§ WORK REQUIRED:
In the material below, find every line containing the string "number" and return it.

━━━━━━━━━━

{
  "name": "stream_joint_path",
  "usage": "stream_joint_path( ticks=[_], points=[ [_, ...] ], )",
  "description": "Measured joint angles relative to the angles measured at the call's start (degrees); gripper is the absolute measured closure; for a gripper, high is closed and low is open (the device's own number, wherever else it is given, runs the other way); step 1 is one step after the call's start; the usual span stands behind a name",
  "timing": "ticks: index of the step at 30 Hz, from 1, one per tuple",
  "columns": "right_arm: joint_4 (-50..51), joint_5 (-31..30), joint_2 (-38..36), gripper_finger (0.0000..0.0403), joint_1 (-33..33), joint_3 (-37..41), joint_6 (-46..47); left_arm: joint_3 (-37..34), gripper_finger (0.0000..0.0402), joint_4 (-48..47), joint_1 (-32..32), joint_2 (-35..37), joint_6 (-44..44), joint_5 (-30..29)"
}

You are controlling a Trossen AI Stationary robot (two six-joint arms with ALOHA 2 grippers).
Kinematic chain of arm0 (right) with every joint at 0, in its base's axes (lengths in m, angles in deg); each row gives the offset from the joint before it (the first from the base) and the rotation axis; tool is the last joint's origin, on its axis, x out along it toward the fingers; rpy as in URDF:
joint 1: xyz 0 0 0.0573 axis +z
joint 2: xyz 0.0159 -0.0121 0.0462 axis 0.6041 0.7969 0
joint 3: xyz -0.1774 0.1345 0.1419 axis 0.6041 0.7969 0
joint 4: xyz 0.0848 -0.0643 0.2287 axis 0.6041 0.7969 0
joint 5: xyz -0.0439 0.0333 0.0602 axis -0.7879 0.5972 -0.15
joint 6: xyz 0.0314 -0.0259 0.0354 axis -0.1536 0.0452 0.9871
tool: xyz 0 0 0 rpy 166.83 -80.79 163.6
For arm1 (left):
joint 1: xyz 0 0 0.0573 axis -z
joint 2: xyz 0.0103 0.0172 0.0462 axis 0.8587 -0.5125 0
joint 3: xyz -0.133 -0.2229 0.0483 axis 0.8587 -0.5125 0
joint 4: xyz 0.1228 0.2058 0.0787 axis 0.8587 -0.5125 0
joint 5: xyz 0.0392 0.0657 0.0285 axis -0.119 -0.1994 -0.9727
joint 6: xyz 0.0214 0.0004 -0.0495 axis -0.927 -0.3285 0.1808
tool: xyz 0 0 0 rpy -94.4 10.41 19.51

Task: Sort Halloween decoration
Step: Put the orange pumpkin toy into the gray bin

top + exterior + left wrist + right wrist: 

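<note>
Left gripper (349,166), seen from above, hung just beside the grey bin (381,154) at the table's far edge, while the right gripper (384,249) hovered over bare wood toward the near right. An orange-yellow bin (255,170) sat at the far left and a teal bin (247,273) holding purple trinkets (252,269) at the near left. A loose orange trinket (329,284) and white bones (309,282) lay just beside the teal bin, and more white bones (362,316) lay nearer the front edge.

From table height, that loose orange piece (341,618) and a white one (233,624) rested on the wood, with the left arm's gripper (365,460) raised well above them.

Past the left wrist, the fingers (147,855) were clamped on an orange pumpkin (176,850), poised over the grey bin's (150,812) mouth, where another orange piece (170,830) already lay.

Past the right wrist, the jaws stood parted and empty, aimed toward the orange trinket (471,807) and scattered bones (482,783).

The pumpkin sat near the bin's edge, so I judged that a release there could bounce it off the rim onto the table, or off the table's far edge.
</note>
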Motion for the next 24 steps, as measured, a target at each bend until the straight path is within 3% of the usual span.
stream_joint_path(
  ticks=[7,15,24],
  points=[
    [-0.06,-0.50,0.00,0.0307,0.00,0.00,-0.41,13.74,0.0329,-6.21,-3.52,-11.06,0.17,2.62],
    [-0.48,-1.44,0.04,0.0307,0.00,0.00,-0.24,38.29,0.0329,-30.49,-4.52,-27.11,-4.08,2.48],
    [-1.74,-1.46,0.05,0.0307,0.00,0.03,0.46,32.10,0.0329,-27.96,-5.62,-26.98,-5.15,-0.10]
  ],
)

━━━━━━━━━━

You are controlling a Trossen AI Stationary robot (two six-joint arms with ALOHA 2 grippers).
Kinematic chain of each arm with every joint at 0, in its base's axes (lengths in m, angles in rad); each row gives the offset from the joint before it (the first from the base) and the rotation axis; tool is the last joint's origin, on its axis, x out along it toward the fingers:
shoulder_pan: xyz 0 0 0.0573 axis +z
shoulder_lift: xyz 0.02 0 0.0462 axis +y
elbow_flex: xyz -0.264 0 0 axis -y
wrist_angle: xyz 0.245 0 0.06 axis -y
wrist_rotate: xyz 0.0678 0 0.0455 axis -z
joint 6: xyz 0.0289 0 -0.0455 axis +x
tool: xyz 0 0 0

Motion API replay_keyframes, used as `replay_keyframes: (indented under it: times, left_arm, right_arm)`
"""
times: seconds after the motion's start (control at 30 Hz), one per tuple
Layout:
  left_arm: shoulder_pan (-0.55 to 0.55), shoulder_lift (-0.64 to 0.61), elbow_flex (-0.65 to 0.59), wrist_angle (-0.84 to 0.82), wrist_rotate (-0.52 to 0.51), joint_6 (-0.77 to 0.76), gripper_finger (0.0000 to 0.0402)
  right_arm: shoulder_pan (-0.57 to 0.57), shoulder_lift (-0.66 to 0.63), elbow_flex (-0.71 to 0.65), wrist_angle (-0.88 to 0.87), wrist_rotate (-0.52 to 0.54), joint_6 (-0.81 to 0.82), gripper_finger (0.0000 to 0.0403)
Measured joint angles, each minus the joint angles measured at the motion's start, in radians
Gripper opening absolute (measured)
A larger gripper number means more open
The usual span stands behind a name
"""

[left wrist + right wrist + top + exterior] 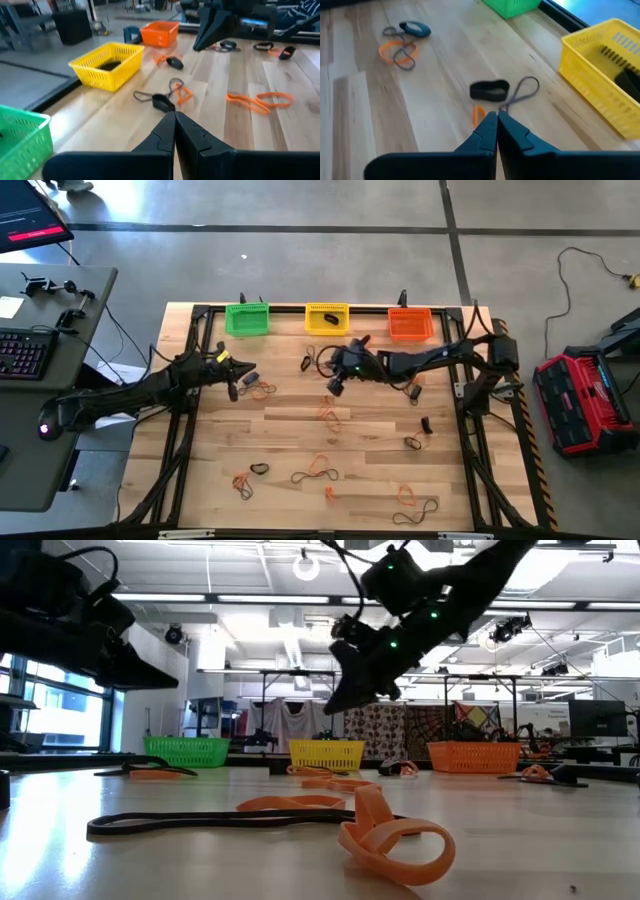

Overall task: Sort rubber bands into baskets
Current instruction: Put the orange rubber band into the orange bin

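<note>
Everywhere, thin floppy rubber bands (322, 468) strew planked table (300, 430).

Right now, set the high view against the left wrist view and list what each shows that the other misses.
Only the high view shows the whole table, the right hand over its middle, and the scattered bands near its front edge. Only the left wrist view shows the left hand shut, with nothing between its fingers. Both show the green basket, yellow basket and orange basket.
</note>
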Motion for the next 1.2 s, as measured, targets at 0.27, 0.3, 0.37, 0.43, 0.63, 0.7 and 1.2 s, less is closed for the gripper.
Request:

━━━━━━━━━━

§ EXERCISE OUTPUT:
  "description": "Measured joint angles relative to the angles measured at the call's start (degrees); gripper is the absolute measured closure; for a gripper, high is closed and low is open (the device's own number, wherever else it is given, runs the other way); step 1 is one step after the call's start; the usual span stands behind a name",
A larger gripper number means more open

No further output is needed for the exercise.